= Henry Wills (writer) =

British journalist and photographer

Henry Wills (born 1930) was a British journalist and photographer with a passion for local history and archaeology. He is best remembered for his writings on British anti-invasion preparations of the Second World War, his most often cited work being Pillboxes: A Study of U.K. Defences, 1940. His interest in the topic was triggered when, in 1968, as a photographer for the Salisbury Times, he was sent on a journalistic assignment to photograph the demolition of a pillbox. His inquiries led him to conclude that there were few official records of Britain's wartime defences.

After some further investigation and some publicity on radio and in newspapers, he planned and organised the first nationwide survey of Britain's WW2 defences. With the help of many volunteers, more than 5,000 defence sites were recorded.
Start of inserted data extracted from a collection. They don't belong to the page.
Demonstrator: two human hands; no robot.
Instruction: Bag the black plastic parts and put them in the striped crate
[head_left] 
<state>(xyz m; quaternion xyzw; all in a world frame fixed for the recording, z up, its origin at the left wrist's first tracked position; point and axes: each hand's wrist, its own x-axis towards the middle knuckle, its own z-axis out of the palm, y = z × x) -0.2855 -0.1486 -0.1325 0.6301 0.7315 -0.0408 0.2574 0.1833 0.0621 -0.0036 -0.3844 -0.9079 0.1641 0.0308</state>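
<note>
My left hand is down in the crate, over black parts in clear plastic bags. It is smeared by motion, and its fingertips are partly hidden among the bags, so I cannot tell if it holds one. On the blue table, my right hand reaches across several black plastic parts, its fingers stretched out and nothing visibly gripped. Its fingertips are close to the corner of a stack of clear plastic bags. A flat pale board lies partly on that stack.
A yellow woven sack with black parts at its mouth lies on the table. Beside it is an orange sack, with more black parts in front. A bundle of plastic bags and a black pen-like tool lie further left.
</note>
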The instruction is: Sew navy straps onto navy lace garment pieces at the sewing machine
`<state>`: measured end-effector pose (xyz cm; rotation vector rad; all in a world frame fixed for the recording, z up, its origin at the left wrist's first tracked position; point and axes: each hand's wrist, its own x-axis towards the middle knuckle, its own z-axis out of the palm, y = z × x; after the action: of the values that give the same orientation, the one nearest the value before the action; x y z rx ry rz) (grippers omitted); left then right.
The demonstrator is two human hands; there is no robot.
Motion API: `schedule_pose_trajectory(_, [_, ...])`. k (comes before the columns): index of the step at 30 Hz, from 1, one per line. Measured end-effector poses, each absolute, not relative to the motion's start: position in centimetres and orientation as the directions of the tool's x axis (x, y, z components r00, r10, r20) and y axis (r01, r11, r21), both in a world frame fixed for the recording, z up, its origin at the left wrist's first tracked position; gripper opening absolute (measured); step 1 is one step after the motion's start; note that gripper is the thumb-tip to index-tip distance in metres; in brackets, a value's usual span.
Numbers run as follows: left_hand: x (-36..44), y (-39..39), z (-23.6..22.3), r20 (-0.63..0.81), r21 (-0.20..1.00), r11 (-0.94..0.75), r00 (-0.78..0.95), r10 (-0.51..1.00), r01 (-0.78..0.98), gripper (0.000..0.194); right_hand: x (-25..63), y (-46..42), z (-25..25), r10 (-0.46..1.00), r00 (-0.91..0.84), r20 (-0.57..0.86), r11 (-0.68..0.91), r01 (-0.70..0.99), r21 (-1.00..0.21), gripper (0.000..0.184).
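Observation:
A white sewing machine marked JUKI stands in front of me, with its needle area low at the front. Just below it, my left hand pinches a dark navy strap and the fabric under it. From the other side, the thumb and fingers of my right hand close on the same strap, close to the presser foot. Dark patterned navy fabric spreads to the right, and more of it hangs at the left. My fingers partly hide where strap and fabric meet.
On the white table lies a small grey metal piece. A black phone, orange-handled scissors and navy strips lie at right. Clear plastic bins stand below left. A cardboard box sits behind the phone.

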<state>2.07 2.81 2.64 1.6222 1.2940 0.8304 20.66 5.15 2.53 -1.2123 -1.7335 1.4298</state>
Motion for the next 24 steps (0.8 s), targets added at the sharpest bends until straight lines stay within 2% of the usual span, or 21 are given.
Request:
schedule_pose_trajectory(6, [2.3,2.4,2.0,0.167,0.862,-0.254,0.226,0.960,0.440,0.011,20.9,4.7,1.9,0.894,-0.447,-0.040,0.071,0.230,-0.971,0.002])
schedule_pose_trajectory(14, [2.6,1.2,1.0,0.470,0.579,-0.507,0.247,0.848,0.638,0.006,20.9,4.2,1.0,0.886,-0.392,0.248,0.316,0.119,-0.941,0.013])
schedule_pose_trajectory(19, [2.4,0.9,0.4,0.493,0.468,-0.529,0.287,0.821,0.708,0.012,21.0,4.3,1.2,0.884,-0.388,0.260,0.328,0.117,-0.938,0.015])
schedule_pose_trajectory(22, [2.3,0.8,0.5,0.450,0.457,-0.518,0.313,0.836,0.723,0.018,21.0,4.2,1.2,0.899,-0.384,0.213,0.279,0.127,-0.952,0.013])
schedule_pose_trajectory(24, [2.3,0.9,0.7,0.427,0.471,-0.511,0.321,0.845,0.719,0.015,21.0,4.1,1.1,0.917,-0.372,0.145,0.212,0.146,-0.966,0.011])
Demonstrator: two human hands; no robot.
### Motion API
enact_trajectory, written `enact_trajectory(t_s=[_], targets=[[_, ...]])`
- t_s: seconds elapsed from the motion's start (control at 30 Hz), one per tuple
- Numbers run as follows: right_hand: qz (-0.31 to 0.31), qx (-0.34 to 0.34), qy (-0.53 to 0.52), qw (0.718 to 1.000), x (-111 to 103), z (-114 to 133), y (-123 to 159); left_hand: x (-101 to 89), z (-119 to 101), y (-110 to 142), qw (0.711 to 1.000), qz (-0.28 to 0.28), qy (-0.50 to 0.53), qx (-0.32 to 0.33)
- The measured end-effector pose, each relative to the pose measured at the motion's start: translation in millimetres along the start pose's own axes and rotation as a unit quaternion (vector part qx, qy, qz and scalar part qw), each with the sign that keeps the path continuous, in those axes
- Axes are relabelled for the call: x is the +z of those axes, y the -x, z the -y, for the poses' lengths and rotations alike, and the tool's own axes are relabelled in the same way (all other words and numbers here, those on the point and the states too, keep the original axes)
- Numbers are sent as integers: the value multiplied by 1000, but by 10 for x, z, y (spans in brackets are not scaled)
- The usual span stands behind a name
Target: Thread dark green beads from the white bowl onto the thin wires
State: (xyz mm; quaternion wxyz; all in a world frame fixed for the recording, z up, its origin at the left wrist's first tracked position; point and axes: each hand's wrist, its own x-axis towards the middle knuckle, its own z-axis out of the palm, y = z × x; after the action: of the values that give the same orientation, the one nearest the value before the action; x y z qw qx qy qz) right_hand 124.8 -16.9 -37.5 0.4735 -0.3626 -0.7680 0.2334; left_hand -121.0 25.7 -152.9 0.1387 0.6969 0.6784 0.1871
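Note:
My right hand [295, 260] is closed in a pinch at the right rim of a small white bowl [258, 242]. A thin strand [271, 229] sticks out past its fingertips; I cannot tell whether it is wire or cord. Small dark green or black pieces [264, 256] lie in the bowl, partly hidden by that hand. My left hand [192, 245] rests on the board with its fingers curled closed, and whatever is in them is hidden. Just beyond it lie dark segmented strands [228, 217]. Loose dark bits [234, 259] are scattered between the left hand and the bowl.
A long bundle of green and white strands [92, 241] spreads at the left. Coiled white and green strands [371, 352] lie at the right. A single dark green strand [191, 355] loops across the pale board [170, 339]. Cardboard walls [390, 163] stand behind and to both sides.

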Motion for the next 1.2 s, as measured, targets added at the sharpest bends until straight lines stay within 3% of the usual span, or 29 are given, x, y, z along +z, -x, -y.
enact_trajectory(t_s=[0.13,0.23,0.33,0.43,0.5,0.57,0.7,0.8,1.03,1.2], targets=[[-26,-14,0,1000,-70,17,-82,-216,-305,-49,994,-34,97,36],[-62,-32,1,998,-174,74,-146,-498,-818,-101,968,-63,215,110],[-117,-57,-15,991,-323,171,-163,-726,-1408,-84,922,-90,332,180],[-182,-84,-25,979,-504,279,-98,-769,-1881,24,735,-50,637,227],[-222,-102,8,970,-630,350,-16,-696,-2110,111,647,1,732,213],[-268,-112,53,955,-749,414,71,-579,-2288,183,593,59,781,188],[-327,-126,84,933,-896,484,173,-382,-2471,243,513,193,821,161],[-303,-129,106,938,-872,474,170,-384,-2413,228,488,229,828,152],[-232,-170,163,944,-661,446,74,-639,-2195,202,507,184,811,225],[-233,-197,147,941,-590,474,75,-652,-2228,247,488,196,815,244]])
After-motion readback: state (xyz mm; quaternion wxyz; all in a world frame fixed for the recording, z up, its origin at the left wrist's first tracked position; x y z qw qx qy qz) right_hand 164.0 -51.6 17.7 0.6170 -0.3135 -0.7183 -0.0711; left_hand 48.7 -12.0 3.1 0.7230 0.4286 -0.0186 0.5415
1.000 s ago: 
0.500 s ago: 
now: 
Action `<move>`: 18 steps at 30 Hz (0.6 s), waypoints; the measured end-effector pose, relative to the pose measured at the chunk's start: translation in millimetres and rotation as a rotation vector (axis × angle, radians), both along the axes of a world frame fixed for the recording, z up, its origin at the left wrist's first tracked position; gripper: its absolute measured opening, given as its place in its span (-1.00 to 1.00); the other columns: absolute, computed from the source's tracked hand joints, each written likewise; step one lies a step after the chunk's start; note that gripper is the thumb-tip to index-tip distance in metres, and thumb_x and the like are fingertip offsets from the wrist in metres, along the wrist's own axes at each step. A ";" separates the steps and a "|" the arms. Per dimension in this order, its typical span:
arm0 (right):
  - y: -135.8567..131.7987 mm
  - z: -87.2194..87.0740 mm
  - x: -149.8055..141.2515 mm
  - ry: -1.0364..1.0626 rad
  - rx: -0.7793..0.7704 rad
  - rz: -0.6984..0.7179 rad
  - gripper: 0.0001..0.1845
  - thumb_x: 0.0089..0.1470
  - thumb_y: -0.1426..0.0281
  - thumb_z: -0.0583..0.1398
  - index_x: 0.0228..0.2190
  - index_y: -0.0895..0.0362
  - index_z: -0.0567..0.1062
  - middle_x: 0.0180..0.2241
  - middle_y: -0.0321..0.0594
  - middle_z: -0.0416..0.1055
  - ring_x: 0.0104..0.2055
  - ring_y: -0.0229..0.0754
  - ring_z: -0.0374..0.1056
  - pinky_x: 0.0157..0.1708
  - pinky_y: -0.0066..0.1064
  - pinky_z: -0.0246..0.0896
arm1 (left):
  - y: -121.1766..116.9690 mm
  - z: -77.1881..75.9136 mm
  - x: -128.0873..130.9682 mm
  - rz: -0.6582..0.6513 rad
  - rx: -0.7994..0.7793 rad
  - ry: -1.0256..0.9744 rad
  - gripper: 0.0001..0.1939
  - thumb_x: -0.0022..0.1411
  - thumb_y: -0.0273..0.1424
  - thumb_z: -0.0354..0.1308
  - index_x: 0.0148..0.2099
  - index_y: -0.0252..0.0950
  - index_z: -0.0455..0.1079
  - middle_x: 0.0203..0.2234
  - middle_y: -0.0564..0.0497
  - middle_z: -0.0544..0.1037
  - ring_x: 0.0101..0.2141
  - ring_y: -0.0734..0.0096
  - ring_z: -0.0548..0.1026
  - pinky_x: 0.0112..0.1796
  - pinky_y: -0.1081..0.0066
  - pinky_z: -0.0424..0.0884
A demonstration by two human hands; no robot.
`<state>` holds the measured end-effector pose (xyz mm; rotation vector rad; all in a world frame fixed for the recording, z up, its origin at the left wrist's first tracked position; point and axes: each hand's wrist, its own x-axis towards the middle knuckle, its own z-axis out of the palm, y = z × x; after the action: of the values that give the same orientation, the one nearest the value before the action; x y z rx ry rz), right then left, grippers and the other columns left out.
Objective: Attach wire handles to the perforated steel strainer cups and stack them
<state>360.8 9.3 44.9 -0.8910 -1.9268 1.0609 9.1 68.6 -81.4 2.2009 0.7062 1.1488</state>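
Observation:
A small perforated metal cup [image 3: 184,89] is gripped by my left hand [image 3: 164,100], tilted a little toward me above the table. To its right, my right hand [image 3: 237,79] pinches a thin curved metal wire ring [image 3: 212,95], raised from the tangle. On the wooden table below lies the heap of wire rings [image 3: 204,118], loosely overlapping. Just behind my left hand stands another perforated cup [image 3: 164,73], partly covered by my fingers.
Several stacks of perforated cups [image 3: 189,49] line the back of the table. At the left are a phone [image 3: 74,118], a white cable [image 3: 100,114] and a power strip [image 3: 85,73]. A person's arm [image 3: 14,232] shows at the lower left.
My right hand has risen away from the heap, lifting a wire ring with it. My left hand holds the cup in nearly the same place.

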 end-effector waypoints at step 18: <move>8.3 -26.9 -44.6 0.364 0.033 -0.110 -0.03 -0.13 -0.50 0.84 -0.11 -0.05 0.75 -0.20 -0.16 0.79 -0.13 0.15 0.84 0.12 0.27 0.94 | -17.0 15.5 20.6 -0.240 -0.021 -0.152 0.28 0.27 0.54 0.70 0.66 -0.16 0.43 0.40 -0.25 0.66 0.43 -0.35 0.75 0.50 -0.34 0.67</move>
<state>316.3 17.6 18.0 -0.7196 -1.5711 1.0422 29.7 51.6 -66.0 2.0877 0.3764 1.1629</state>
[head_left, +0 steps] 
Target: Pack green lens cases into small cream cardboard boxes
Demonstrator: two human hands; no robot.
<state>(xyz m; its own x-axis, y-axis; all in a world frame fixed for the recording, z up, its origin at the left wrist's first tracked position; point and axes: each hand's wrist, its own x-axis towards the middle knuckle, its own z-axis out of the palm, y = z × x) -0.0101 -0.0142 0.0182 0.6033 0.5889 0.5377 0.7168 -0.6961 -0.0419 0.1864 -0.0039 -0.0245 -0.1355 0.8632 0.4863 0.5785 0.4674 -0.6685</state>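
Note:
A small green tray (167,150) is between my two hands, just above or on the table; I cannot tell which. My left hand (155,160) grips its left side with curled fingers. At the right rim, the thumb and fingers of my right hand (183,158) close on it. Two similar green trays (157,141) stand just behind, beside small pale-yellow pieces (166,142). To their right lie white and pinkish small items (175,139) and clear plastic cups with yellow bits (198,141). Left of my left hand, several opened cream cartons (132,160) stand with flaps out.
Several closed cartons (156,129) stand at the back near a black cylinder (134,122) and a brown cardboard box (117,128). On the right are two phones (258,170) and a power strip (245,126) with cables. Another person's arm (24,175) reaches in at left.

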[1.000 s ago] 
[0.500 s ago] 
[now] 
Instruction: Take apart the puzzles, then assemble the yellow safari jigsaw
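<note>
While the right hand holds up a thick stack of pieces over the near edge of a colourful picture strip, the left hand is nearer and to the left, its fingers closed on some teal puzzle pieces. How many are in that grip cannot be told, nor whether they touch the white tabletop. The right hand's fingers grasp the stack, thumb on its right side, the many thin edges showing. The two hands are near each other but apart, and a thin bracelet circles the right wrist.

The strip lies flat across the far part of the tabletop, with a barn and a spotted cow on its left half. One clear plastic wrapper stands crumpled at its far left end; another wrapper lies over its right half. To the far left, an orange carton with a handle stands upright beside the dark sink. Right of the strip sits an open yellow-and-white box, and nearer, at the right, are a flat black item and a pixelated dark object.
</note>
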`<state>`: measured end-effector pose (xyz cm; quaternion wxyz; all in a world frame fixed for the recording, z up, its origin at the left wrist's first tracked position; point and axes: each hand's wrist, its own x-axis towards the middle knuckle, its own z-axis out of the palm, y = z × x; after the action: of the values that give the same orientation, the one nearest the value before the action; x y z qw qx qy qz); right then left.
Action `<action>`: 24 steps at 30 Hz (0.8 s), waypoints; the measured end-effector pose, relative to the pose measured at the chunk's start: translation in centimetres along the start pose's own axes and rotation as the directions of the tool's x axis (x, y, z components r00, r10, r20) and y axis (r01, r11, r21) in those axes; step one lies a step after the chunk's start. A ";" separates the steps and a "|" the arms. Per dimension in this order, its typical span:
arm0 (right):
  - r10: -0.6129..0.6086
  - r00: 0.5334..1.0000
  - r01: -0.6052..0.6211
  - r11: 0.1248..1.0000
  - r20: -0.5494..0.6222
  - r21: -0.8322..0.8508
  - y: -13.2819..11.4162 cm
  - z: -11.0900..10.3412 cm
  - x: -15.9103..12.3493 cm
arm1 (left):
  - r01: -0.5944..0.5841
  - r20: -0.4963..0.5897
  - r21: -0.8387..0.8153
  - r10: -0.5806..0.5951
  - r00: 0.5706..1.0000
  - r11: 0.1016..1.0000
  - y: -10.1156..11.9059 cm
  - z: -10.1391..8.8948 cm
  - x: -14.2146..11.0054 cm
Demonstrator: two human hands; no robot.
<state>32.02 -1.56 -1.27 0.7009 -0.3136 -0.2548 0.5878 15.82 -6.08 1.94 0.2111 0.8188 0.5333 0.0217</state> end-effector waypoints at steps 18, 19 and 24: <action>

The value of Henry Wills' work was acknowledged by the British Archaeological Trust and the British Broadcasting Corporation which awarded him the Chronicle Award in 1979. After 15 years of work, he published Pillboxes in 1985.

Wills' work stimulated the interest of many enthusiasts and academics including local historians and former soldiers. Their interest was given further impetus by the realisation that these under-appreciated remains were disappearing at an alarming rate – mostly because of demolition to make way for new developments. A project to make a comprehensive survey of all 20th-century defence works throughout the UK was formed. Between April 1995 and December 2001 the Defence of Britain Project, with funds from the national Heritage Lottery Fund, compiled thousands of records. The project also resulted in the discovery of many previously unsuspected contemporary records.

Wills' papers now comprise the Henry Wills Collection at the Historic England Archive in Swindon.